Items from a dataset
::::

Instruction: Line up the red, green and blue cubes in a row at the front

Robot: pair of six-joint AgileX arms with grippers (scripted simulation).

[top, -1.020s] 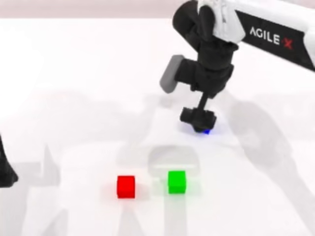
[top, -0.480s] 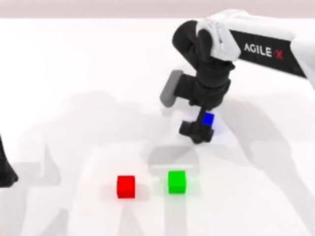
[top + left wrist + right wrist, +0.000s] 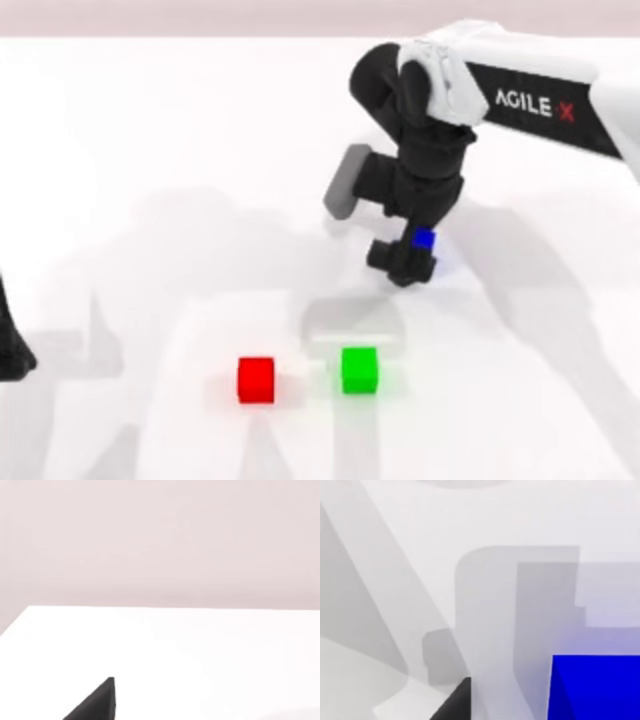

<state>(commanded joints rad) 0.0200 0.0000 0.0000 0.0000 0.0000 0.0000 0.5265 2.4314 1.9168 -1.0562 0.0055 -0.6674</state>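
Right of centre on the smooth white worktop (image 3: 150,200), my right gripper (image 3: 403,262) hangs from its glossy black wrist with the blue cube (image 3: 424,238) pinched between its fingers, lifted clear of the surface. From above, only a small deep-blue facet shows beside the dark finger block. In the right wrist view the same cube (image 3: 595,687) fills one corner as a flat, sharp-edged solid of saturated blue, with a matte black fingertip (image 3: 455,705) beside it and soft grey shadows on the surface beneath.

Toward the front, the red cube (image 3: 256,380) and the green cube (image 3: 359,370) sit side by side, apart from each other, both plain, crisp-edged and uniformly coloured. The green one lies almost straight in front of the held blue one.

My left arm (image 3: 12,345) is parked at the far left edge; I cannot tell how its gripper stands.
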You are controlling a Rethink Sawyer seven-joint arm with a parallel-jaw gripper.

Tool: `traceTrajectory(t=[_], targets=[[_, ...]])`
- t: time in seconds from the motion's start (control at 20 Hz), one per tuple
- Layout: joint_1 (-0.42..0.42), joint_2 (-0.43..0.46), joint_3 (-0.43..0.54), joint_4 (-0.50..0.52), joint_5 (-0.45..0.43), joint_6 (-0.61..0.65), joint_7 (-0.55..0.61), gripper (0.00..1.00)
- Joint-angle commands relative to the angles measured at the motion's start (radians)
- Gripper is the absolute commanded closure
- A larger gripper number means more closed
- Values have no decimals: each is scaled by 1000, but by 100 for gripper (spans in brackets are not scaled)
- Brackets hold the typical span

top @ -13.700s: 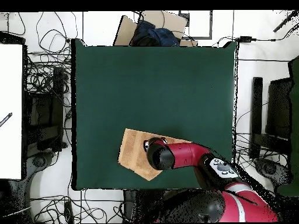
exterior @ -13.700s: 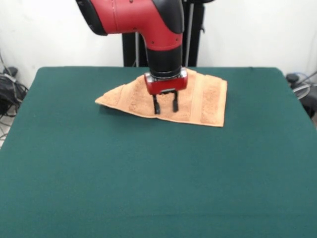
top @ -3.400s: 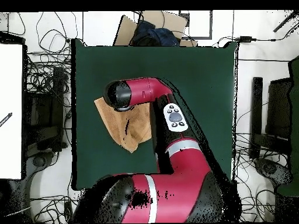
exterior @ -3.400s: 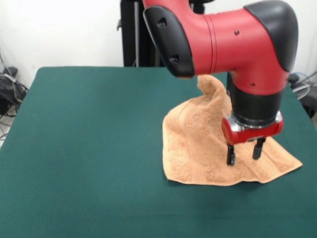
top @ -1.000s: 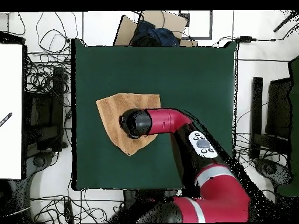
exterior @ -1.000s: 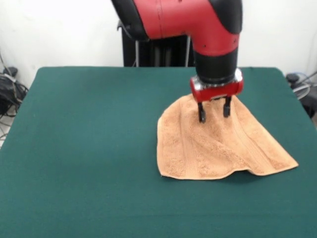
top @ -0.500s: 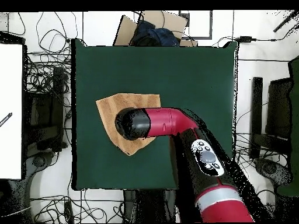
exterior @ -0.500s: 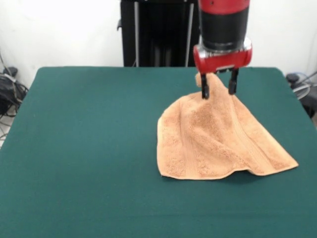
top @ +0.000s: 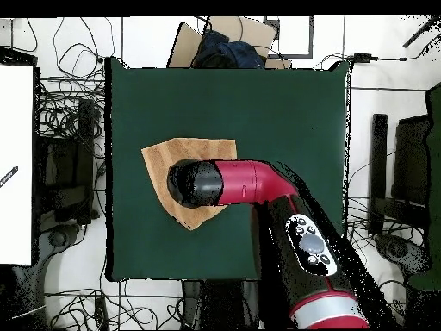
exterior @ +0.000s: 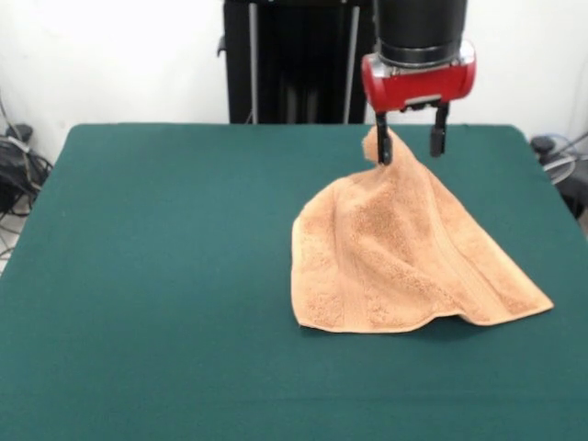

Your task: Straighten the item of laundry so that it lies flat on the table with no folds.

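The peach-tan towel (exterior: 395, 253) lies on the right part of the dark green table (exterior: 165, 230). It is wrinkled, its front edge is wavy, and its far corner stands up in a small peak. My gripper (exterior: 411, 144) hangs open just above that far corner. Its left finger (exterior: 384, 147) is right beside the peak, and nothing sits between the fingers. In the overhead view the towel (top: 162, 162) lies near the left edge of the table (top: 276, 112). The arm's end (top: 194, 183) covers the towel's middle and hides the gripper.
The black pedestal (exterior: 285, 60) stands behind the table's far edge. Cables (exterior: 14, 165) lie off the left side. In the overhead view a white board (top: 17, 164) is at the left and a box with dark cloth (top: 226, 43) sits beyond the top edge.
The gripper has risen and drawn back from over the towel's middle to above its far corner. The towel has kept its shape over the last second.
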Motion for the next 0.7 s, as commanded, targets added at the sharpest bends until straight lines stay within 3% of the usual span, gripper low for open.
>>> traceTrajectory(t=[0.05,0.7], targets=[[-44,-24,57,123,32,68,25,0],[-101,-17,69,164,6,21,12,0]])
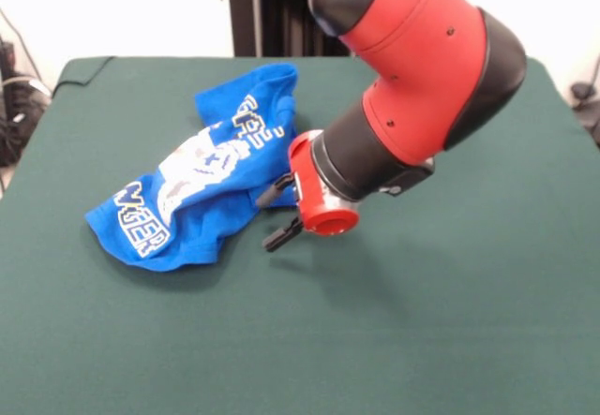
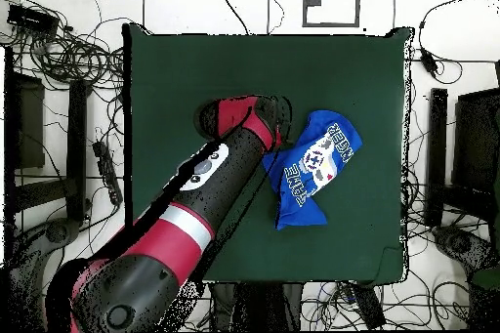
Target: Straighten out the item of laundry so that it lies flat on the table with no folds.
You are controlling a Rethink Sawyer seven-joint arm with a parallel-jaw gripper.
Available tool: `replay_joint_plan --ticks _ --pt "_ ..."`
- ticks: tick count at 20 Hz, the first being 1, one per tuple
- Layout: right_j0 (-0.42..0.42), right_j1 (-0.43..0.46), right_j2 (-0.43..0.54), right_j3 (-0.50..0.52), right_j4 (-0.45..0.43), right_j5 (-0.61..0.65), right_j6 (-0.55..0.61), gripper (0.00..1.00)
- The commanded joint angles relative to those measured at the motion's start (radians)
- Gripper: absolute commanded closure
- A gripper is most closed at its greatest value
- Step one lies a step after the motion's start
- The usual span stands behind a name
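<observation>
The item of laundry (image 1: 202,185), a bright blue T-shirt with white lettering and a white-grey print, lies crumpled and folded over itself on the left half of the green table (image 1: 422,321). My gripper (image 1: 277,214) points sideways at the shirt's right edge, low over the cloth. It is open: the upper fingertip touches the shirt's hem and the lower one hangs just off the fabric. Nothing is gripped. In the overhead view the shirt (image 2: 312,165) is a bunched diagonal strip right of centre, with the gripper (image 2: 283,132) at its upper left side.
The red and black arm (image 2: 195,212) crosses the table (image 2: 176,75) diagonally from the lower left. Cables (image 2: 68,56) and black equipment (image 2: 474,144) surround the table on the floor. A fold in the table cloth shows at one far corner (image 1: 80,68).
</observation>
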Motion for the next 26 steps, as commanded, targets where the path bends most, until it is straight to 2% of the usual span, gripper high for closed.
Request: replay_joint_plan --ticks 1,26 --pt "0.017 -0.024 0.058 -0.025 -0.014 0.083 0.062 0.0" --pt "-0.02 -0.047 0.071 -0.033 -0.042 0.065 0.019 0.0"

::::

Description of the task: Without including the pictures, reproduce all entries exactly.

The completed task:
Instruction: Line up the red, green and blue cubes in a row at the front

Robot: pair of six-joint AgileX arms with grippers (scripted simulation).

[top, -1.020s] 
[top, -0.480s] 
[top + left wrist + right wrist, +0.000s] 

<state>(commanded joints rad) 0.0200 0.0000 0.0000 0.0000 0.0000 0.0000 0.5265 2.4314 1.9168 -1.0562 0.0055 -0.6674</state>
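Right of centre on the smooth white worktop (image 3: 150,200), my right gripper (image 3: 403,262) hangs from its glossy black wrist with the blue cube (image 3: 424,238) pinched between its fingers, lifted clear of the surface. From above, only a small deep-blue facet shows beside the dark finger block. In the right wrist view the same cube (image 3: 595,687) fills one corner as a flat, sharp-edged solid of saturated blue, with a matte black fingertip (image 3: 455,705) beside it and soft grey shadows on the surface beneath.

Toward the front, the red cube (image 3: 256,380) and the green cube (image 3: 359,370) sit side by side, apart from each other, both plain, crisp-edged and uniformly coloured. The green one lies almost straight in front of the held blue one.

My left arm (image 3: 12,345) is parked at the far left edge; I cannot tell how its gripper stands.
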You are controlling a Rethink Sawyer seven-joint arm with a parallel-jaw gripper.

Tool: `traceTrajectory(t=[_], targets=[[_, ...]])`
- t: time in seconds from the motion's start (control at 20 Hz), one per tuple
- Layout: joint_1 (-0.42..0.42), joint_2 (-0.43..0.46), joint_3 (-0.43..0.54), joint_4 (-0.50..0.52), joint_5 (-0.45..0.43), joint_6 (-0.61..0.65), joint_7 (-0.55..0.61), gripper (0.00..1.00)
- Joint-angle commands relative to the angles measured at the motion's start (radians)
- Gripper is the absolute commanded closure
- A larger gripper number means more closed
- Values have no decimals: each is scaled by 1000, but by 100 for gripper (spans in brackets are not scaled)
- Brackets hold the typical span

top @ -13.700s: 
exterior @ -13.700s: 
top @ -3.400s: 
exterior @ -3.400s: 
top @ -1.000s: 
exterior @ -1.000s: 
top @ -0.500s: 
exterior @ -0.500s: 
top @ +0.000s: 
exterior @ +0.000s: 

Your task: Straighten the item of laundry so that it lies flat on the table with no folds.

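The peach-tan towel (exterior: 395, 253) lies on the right part of the dark green table (exterior: 165, 230). It is wrinkled, its front edge is wavy, and its far corner stands up in a small peak. My gripper (exterior: 411, 144) hangs open just above that far corner. Its left finger (exterior: 384, 147) is right beside the peak, and nothing sits between the fingers. In the overhead view the towel (top: 162, 162) lies near the left edge of the table (top: 276, 112). The arm's end (top: 194, 183) covers the towel's middle and hides the gripper.
The black pedestal (exterior: 285, 60) stands behind the table's far edge. Cables (exterior: 14, 165) lie off the left side. In the overhead view a white board (top: 17, 164) is at the left and a box with dark cloth (top: 226, 43) sits beyond the top edge.
The gripper has risen and drawn back from over the towel's middle to above its far corner. The towel has kept its shape over the last second.
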Motion for the next 0.7 s, as commanded, targets added at the sharpest bends until straight lines stay within 3% of the usual span, gripper low for open.
>>> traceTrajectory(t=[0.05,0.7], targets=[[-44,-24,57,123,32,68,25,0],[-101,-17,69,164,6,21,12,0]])
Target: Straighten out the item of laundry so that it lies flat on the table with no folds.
You are controlling a Rethink Sawyer seven-joint arm with a parallel-jaw gripper.
Available tool: `replay_joint_plan --ticks _ --pt "_ ..."`
- ticks: tick count at 20 Hz, the first being 1, one per tuple
- Layout: right_j0 (-0.42..0.42), right_j1 (-0.43..0.46), right_j2 (-0.43..0.54), right_j3 (-0.50..0.52), right_j4 (-0.45..0.43), right_j5 (-0.61..0.65), right_j6 (-0.55..0.61), gripper (0.00..1.00)
- The commanded joint angles relative to those measured at the motion's start (radians)
- Gripper: absolute commanded closure
- A gripper is most closed at its greatest value
- Step one lies a step after the motion's start
- The usual span stands behind a name
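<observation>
The item of laundry (image 1: 202,185), a bright blue T-shirt with white lettering and a white-grey print, lies crumpled and folded over itself on the left half of the green table (image 1: 422,321). My gripper (image 1: 277,214) points sideways at the shirt's right edge, low over the cloth. It is open: the upper fingertip touches the shirt's hem and the lower one hangs just off the fabric. Nothing is gripped. In the overhead view the shirt (image 2: 312,165) is a bunched diagonal strip right of centre, with the gripper (image 2: 283,132) at its upper left side.
The red and black arm (image 2: 195,212) crosses the table (image 2: 176,75) diagonally from the lower left. Cables (image 2: 68,56) and black equipment (image 2: 474,144) surround the table on the floor. A fold in the table cloth shows at one far corner (image 1: 80,68).
</observation>
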Motion for the next 26 steps, as commanded, targets where the path bends most, until it is straight to 2% of the usual span, gripper high for closed.
Request: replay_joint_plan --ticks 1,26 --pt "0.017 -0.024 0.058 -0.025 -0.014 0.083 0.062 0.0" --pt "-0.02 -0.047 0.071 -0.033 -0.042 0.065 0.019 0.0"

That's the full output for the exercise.